> _Work task_:
From the records, return each line that has the word "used" in it.

[Source records]
---*---

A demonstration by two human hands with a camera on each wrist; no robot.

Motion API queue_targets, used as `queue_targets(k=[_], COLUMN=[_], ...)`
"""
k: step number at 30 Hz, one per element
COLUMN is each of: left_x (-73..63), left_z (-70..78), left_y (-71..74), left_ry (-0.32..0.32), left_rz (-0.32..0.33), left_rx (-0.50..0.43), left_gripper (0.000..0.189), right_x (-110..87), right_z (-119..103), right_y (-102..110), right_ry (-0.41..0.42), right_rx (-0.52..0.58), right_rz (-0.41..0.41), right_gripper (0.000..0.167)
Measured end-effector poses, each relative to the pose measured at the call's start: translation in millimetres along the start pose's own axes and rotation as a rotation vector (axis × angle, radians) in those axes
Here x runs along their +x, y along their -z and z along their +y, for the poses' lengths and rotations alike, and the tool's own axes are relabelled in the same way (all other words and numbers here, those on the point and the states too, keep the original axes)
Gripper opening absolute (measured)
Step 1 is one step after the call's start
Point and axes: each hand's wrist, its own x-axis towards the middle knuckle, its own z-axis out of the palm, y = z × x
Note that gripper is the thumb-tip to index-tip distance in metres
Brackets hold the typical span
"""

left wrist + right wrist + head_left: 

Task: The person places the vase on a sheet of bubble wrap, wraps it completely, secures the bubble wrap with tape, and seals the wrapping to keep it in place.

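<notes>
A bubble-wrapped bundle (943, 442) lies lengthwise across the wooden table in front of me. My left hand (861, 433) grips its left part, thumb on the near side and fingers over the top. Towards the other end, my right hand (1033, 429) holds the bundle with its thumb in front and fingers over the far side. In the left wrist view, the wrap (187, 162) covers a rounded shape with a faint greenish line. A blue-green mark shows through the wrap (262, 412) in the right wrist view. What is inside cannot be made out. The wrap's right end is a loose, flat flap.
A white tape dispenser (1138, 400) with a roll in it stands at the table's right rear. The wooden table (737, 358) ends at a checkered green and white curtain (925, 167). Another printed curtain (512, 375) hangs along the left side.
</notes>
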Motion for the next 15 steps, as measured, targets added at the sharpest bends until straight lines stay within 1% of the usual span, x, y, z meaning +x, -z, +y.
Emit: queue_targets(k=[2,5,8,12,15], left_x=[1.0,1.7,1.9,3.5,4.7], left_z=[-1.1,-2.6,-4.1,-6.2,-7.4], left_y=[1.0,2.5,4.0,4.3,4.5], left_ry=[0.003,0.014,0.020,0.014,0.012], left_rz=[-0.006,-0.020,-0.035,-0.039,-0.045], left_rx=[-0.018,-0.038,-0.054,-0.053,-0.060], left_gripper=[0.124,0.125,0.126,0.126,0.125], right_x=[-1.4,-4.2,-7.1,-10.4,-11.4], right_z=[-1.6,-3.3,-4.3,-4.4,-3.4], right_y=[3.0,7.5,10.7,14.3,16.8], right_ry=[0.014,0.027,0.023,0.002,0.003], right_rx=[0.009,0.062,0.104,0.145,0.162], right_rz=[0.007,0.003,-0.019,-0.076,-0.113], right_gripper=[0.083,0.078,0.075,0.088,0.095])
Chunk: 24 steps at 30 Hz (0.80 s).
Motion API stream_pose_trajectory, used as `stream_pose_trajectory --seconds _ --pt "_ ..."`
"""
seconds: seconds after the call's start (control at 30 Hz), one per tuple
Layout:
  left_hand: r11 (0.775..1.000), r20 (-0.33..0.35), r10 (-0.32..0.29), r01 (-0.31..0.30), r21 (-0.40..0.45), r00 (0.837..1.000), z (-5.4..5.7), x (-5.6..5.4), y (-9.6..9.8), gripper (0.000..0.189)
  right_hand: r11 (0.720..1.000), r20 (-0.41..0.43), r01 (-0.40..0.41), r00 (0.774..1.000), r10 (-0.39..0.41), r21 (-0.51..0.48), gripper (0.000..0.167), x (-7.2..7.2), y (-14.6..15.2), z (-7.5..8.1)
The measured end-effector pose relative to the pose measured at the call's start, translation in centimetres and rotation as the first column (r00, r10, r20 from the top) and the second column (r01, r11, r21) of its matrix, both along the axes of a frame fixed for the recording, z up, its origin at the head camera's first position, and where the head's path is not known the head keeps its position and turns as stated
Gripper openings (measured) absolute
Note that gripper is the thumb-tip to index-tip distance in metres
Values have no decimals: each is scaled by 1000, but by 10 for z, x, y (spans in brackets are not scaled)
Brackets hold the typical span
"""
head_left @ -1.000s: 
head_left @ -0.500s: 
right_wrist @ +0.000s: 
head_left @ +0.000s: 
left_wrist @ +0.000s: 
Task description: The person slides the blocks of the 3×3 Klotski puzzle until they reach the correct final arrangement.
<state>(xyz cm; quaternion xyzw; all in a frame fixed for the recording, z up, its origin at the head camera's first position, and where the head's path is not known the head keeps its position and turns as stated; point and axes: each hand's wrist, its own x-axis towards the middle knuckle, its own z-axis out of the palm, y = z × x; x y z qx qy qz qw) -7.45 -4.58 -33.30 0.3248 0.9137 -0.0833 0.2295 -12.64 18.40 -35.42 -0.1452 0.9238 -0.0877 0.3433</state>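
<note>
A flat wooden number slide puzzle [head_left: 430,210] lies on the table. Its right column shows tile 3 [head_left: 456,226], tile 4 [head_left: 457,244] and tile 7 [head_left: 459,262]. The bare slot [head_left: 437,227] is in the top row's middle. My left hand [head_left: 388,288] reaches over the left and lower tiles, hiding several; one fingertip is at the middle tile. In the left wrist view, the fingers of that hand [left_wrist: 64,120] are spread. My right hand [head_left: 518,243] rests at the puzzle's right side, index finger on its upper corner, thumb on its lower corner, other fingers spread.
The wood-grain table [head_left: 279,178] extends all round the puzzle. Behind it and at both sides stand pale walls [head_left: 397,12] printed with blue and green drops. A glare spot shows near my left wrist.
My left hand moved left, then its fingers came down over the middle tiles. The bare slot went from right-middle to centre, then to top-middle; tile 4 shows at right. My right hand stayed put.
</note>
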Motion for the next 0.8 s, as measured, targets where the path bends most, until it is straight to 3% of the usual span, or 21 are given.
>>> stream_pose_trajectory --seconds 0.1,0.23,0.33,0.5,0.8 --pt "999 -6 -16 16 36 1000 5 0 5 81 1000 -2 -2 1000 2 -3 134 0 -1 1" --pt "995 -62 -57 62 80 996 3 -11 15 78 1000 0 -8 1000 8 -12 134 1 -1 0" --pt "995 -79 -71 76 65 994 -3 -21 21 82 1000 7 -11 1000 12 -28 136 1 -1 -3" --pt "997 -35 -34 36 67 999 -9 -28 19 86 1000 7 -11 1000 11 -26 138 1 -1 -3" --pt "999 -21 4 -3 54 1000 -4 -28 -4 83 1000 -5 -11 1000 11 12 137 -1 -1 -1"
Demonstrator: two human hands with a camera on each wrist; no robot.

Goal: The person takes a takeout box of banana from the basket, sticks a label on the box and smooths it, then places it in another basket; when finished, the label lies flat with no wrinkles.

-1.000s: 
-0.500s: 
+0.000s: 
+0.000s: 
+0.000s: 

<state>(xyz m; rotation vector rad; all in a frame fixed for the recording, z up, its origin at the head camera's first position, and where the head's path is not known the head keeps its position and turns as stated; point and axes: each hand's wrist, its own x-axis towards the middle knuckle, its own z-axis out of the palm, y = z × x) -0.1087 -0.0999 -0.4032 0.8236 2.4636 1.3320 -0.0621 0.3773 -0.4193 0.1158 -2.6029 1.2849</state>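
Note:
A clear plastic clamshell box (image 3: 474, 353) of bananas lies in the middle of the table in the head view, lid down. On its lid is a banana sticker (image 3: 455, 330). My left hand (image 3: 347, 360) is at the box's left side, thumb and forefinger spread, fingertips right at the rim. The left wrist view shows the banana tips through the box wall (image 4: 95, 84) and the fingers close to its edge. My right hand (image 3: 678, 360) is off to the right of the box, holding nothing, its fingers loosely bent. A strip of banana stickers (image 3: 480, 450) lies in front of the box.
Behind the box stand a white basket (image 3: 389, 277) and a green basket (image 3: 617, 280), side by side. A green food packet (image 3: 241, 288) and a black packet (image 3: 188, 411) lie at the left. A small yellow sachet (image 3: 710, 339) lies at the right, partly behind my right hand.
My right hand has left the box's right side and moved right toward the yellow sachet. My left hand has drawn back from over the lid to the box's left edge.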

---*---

> _Response for this exercise_:
Motion API queue_targets, used as `queue_targets(k=[_], COLUMN=[_], ...)`
Motion API stream_pose_trajectory, used as `stream_pose_trajectory --seconds _ --pt "_ ..."`

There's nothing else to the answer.